[Data Boundary: Start]

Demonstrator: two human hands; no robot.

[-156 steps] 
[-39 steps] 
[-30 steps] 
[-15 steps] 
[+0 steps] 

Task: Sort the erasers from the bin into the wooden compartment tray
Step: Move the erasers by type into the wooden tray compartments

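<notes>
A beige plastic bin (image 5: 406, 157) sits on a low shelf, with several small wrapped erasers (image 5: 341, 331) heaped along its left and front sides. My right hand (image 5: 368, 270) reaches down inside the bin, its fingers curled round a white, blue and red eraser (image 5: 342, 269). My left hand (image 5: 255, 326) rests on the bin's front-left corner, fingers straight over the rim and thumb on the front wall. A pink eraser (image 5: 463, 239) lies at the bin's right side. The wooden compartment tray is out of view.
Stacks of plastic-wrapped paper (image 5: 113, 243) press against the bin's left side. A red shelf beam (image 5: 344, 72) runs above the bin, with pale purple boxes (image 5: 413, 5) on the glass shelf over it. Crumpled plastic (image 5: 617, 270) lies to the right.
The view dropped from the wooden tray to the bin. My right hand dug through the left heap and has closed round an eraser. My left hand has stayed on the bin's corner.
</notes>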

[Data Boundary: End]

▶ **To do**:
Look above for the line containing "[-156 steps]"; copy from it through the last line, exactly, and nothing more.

▶ **Written solution**:
[-156 steps] 
[-39 steps] 
[-30 steps] 
[-15 steps] 
[+0 steps] 

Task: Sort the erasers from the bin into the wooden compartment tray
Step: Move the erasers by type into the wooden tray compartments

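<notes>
A beige plastic bin (image 5: 406, 157) sits on a low shelf, with several small wrapped erasers (image 5: 341, 331) heaped along its left and front sides. My right hand (image 5: 368, 270) reaches down inside the bin, its fingers curled round a white, blue and red eraser (image 5: 342, 269). My left hand (image 5: 255, 326) rests on the bin's front-left corner, fingers straight over the rim and thumb on the front wall. A pink eraser (image 5: 463, 239) lies at the bin's right side. The wooden compartment tray is out of view.
Stacks of plastic-wrapped paper (image 5: 113, 243) press against the bin's left side. A red shelf beam (image 5: 344, 72) runs above the bin, with pale purple boxes (image 5: 413, 5) on the glass shelf over it. Crumpled plastic (image 5: 617, 270) lies to the right.
The view dropped from the wooden tray to the bin. My right hand dug through the left heap and has closed round an eraser. My left hand has stayed on the bin's corner.
</notes>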

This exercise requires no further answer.